Work request:
What is needed is a verbatim copy of the data, minus the pictures.

(Input data Opens)

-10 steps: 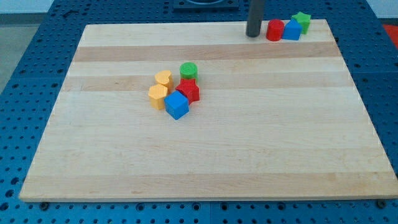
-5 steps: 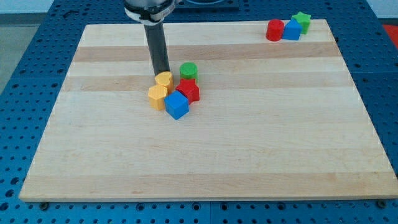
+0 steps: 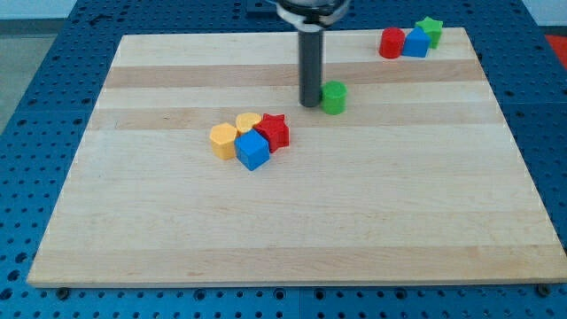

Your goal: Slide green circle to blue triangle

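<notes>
Green circle (image 3: 334, 97) sits just right of the bare rod's tip (image 3: 309, 105) — nothing gripped — so push steadily right and far toward the blue triangle (image 3: 415, 43).

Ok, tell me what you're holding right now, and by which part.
Nothing is held: I have no hand, only a rod. My tip stands right beside the green circle, on its side toward the view's left, placed to push it.

8 blocks on the board (image 3: 354, 221): 2 green (circle (image 3: 334, 97), star (image 3: 430, 30)), 2 red (star (image 3: 275, 130), cylinder (image 3: 392, 42)), 2 blue (cube (image 3: 252, 151), triangle (image 3: 415, 43)), 2 yellow (hexagon (image 3: 223, 140), heart (image 3: 249, 122)).
</notes>
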Action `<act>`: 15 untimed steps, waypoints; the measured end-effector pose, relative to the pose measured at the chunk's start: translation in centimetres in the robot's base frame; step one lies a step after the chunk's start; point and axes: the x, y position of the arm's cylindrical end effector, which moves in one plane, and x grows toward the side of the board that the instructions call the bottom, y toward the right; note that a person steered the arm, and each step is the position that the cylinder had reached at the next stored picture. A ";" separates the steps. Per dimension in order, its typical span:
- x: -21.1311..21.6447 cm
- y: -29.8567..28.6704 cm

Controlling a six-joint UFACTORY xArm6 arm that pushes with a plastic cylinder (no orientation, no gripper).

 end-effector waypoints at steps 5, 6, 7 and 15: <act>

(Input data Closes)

Task response:
-10 steps: 
-5 steps: 
+0 steps: 

Your goal: Slide green circle to blue triangle

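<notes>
Green circle (image 3: 334, 97) sits just right of the bare rod's tip (image 3: 309, 105) — nothing gripped — so push steadily right and far toward the blue triangle (image 3: 415, 43).

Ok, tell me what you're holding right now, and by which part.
Nothing is held: I have no hand, only a rod. My tip stands right beside the green circle, on its side toward the view's left, placed to push it.

8 blocks on the board (image 3: 354, 221): 2 green (circle (image 3: 334, 97), star (image 3: 430, 30)), 2 red (star (image 3: 275, 130), cylinder (image 3: 392, 42)), 2 blue (cube (image 3: 252, 151), triangle (image 3: 415, 43)), 2 yellow (hexagon (image 3: 223, 140), heart (image 3: 249, 122)).
</notes>
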Action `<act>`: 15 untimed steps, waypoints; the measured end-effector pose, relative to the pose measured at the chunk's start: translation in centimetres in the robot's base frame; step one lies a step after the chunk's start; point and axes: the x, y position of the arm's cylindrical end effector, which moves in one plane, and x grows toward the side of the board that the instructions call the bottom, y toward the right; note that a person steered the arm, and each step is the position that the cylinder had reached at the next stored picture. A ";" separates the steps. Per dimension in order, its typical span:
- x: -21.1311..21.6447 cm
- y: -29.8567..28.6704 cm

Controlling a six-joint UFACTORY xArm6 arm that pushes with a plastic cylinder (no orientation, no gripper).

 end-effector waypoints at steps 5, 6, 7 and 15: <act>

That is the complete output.